▽
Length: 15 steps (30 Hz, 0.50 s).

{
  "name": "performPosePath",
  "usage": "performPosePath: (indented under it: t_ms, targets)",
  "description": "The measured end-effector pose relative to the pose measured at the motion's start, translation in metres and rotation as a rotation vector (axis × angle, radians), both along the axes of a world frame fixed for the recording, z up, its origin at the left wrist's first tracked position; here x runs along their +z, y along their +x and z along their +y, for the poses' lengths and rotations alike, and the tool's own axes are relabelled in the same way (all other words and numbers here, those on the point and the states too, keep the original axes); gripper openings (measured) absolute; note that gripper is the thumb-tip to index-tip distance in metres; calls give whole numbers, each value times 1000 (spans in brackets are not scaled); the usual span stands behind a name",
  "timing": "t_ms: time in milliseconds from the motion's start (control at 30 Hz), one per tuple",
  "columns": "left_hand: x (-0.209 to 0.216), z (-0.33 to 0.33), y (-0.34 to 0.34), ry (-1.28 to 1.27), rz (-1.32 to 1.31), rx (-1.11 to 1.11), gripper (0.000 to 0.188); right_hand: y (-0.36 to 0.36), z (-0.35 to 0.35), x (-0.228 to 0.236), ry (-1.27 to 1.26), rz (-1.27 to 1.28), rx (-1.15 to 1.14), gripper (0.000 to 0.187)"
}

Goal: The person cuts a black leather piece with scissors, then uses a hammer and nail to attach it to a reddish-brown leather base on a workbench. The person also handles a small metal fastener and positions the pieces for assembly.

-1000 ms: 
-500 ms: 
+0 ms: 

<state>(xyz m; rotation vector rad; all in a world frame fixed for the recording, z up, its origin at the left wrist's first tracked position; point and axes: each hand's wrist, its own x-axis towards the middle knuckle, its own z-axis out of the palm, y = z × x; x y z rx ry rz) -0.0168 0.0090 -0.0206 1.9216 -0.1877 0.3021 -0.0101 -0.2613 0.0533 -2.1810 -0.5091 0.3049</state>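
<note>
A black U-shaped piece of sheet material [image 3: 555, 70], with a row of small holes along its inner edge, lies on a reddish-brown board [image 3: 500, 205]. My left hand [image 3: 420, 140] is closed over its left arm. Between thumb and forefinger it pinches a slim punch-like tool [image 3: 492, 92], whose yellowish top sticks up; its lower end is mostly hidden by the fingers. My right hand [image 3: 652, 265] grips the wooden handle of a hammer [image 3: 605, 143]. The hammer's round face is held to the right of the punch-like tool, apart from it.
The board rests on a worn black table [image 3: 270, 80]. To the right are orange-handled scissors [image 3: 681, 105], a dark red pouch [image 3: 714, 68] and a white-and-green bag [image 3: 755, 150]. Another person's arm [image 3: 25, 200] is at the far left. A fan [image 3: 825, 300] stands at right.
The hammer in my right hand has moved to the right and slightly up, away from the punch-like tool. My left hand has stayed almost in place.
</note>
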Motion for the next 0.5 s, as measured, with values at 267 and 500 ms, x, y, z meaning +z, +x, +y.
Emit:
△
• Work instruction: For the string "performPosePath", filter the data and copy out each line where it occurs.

• Output of the task:
  "name": "performPosePath",
  "usage": "performPosePath: (indented under it: t_ms, targets)",

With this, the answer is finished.